The issue heated up across the state and in February, with more than 30 stories already in print and 1000 comments across masthead social media about the issue, Leader launched the #Keep70 campaign in partnership with the RACV. The motorists’ organisation had also received complaints from its members and supported Leader’s push for roads to be changed only when there was a safety issue or a change in the road – not for bureaucratic reasons. Leader sent its opening editorial to the Victorian Government.
“We collectively noticed a lot was happening and there was very little transparency and very little consultation,” RACV Roads and Traffic manager Dave Jones said.
“Leader knew our position so they asked for an interview and we quickly realised there was more planned by the government. We realised we could be clever with the use of social media and hence the hashtags, #Keep70 and #Keep90 emerged.”
The message was carried across all 33 Leader newspapers and more than 100 #Keep70 posts on Facebook and Twitter engaged more than 5000 people, with hundreds more general messages of support from the community. RACV posted and re-tweeted Leader material through its own social channels.
“We certainly had a lot of support, not just from the community but from very experienced traffic and road safety engineers, who gave us the history of why there were 70 and 90 zones in the first place and why it was important to maintain them,” Mr Jones said.
The #Keep70 hashtag unified the stories across the state, building a picture of what was happening and unearthing inconsistencies – including the removal of a public list of areas targeted for the changes. Mr Jones said the proximity of Leaders journalists to their communities was a huge factor in the campaign’s success.
“It was a very powerful message and Leader took the opportunity to take a widespread story into peoples’ homes and communities and cover it in a very local, in-depth way,” he said.
“A larger metropolitan paper with more exposure wouldn’t get the same up close perspective.”
Nine days into the campaign, Office of Roads and Road Safety Minister Luke Donnellan told Leader the government would over-rule any further changes to 70km/h and 90km/h speed limits, unless there was a clear safety need or community demand. The campaign’s aim had been achieved.
The change was revealed in an exclusive 9pm report on leadernews.com.au, which was read by more than 14,000 people and received 150 comments, and on Facebook and Twitter the issue reached more than 50,000 people. The story hit the front page of the Herald-Sun and was picked up by metropolitan radio and TV as well as the ABC.

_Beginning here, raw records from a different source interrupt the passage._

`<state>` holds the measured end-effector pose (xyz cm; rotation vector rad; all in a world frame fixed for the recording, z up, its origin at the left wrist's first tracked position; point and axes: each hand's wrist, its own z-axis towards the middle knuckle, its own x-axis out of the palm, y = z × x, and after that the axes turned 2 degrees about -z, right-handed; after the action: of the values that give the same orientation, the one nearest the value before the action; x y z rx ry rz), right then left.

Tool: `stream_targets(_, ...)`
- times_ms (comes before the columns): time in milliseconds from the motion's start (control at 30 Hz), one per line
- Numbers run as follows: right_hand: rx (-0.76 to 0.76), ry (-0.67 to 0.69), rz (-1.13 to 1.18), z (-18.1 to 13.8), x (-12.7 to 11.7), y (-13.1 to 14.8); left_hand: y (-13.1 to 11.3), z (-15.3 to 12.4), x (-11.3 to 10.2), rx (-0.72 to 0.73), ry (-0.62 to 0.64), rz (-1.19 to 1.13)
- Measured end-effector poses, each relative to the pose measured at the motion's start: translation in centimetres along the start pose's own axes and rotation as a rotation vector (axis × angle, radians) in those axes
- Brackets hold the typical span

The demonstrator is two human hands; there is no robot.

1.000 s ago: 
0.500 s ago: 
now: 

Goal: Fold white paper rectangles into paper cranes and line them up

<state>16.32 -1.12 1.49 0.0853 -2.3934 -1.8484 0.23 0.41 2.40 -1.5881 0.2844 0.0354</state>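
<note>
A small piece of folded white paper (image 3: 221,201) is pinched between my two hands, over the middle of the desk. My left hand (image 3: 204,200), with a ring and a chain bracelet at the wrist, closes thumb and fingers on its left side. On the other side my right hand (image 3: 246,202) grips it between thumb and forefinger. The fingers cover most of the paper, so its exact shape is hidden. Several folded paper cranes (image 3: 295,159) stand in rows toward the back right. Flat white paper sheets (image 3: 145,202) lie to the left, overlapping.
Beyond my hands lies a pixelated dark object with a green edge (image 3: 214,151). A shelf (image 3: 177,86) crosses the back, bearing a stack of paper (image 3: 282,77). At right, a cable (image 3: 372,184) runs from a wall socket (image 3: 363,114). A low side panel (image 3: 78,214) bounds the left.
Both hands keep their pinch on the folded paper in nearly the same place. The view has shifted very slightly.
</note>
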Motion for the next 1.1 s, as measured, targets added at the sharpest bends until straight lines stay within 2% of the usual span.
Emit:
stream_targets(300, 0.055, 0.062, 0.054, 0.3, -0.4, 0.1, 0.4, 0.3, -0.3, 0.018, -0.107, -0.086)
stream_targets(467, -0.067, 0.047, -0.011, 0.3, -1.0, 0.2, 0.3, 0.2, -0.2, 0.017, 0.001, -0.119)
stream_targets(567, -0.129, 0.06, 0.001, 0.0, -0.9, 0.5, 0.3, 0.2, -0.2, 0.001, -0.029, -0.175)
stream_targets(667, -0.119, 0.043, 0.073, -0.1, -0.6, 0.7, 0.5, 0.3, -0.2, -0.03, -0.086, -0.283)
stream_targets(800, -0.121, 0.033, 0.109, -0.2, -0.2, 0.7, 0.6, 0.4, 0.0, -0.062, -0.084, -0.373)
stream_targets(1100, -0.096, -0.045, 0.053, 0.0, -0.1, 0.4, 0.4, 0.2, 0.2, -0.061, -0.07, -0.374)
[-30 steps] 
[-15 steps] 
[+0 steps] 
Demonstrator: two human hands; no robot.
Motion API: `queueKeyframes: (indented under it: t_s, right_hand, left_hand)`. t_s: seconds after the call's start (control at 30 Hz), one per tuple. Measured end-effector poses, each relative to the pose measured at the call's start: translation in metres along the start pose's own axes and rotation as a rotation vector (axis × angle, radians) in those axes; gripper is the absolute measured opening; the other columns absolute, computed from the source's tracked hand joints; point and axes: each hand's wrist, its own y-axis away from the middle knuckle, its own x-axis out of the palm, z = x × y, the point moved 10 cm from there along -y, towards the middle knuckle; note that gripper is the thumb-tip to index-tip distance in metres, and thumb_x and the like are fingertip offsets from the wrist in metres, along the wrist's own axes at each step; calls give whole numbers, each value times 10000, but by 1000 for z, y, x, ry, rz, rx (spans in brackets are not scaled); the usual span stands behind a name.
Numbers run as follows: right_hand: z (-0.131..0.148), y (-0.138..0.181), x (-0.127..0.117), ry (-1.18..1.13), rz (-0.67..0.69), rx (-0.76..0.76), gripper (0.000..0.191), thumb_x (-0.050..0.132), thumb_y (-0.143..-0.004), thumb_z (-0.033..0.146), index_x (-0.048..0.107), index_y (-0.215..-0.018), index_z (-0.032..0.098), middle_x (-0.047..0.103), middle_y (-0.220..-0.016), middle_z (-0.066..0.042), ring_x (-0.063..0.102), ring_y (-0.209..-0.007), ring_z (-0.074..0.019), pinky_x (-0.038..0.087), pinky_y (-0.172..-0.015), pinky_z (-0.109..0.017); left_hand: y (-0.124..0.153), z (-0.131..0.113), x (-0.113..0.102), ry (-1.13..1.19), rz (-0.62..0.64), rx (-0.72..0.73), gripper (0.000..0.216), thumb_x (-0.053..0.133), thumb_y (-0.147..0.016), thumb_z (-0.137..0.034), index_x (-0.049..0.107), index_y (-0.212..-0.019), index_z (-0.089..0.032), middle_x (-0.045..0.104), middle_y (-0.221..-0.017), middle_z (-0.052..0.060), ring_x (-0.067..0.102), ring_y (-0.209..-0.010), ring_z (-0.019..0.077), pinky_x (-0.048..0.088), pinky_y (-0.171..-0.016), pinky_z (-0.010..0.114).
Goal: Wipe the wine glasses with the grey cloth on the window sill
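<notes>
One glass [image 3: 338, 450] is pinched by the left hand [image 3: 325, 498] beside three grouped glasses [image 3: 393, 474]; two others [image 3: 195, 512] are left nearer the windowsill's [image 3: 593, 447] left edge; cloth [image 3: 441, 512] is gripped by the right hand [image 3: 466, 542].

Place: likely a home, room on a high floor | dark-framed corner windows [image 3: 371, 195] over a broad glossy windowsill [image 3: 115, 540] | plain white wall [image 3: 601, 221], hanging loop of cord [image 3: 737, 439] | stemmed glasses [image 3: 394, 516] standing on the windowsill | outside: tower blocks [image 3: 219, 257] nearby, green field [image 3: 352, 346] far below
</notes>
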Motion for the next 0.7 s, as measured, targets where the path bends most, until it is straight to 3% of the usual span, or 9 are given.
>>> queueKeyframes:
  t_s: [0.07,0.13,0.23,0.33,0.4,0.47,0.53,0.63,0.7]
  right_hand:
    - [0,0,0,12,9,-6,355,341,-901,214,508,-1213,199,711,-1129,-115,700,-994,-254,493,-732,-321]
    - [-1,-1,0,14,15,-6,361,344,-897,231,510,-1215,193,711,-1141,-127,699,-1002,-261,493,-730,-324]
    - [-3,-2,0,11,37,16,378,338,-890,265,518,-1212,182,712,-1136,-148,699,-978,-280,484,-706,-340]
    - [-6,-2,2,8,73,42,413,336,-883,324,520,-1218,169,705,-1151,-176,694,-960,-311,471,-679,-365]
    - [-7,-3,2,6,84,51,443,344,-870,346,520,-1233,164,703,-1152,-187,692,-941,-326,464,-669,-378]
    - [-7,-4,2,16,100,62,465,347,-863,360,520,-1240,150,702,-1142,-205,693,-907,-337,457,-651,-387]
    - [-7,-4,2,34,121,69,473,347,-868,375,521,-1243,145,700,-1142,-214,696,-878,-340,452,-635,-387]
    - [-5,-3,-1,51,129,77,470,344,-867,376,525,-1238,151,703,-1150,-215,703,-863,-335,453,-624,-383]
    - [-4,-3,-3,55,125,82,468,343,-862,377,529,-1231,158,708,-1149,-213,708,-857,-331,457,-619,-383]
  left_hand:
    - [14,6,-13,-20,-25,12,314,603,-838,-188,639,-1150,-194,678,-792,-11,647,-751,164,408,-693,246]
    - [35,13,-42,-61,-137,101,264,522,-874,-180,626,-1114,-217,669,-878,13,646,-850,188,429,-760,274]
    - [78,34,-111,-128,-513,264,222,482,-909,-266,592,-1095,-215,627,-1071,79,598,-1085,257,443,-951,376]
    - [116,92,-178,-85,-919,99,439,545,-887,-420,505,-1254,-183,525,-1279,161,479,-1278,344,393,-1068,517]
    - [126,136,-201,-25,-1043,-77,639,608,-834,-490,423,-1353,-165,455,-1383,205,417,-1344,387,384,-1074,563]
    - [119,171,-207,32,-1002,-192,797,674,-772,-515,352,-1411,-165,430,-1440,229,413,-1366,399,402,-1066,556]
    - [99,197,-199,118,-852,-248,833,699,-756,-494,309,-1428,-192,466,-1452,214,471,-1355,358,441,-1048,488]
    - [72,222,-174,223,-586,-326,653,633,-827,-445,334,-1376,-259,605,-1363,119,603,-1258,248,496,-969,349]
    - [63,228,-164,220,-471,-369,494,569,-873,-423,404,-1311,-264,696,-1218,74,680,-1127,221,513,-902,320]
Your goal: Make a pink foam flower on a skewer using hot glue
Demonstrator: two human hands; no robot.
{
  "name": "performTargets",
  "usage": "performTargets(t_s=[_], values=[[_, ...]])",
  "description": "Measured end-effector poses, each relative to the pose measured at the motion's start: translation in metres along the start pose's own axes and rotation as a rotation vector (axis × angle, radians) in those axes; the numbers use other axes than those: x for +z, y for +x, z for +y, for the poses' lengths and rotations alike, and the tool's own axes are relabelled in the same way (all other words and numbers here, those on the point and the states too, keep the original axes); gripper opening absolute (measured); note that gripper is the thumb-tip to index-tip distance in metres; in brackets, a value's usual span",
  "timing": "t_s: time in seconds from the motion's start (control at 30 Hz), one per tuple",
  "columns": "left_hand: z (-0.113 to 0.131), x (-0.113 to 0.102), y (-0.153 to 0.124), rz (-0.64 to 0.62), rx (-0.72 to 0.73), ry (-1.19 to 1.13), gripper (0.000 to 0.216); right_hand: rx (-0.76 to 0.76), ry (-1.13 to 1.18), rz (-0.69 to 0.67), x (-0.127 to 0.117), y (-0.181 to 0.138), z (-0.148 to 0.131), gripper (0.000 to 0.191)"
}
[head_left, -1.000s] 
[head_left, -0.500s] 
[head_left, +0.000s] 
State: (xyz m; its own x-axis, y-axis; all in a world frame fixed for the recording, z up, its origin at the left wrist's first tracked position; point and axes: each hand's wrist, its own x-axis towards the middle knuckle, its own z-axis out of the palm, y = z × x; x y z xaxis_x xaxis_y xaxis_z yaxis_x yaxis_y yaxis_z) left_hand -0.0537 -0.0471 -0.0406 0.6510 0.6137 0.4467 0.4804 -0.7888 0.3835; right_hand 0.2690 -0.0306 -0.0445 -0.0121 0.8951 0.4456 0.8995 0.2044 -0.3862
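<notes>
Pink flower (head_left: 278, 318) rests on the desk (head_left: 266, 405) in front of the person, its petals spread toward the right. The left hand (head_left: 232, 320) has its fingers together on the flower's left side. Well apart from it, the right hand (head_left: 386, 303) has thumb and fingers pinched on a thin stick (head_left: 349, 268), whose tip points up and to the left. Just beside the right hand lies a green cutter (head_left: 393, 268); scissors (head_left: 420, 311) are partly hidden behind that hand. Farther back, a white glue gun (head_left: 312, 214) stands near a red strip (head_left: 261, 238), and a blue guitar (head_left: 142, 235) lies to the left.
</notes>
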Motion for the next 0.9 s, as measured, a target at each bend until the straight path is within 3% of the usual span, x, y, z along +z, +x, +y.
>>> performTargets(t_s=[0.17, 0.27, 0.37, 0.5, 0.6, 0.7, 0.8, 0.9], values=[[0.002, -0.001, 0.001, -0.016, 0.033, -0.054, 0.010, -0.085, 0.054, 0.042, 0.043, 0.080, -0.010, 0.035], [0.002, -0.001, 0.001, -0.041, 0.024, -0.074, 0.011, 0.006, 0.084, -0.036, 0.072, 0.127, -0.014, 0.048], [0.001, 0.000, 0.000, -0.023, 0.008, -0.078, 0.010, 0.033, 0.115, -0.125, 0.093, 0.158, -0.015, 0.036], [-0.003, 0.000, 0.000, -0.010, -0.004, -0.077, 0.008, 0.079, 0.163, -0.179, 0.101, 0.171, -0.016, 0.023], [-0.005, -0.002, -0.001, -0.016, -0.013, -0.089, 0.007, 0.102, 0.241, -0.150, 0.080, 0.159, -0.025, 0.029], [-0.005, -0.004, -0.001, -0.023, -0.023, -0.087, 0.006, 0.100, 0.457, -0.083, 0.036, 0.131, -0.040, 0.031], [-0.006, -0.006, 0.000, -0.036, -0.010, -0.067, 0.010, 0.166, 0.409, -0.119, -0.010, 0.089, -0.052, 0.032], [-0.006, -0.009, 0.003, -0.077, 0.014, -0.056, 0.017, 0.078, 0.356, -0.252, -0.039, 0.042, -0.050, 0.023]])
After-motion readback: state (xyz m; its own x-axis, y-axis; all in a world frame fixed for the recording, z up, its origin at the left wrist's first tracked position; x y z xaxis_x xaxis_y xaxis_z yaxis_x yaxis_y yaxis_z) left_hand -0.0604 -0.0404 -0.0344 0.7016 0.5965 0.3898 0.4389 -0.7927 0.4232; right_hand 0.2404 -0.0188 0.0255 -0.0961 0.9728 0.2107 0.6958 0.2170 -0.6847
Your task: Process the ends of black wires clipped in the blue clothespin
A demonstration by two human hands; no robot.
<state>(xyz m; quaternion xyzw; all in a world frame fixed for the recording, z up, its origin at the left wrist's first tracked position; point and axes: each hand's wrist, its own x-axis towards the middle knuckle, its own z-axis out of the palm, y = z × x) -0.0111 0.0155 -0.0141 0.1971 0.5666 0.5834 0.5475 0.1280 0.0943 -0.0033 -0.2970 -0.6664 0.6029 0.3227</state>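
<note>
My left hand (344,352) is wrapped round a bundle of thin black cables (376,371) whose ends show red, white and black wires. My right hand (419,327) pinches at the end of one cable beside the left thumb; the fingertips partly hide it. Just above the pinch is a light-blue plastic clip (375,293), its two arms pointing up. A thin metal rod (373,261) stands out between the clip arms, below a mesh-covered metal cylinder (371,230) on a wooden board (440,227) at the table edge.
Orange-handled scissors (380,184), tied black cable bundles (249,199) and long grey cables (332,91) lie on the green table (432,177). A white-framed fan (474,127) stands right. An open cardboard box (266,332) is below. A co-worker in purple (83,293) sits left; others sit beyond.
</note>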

Leader papers were then able to report the results of the campaign this month, revealing the details of the policy changes.
It was a cycle which exemplified the power of community newspapers across print and digital, and the case study has proved useful to Leader sales teams.
“It allows them to make the point to clients that if people think print is somehow less relevant these days, it’s just not the case,” Mr Trevorrow said.
“It showed that traditional media, just like new media, is more influential than ever.
“We have our eyes and ears open at the ultra-local level. We became aware people thought it was unjust and decided to do something about it – that’s what newspapers are for. We can be their voice.”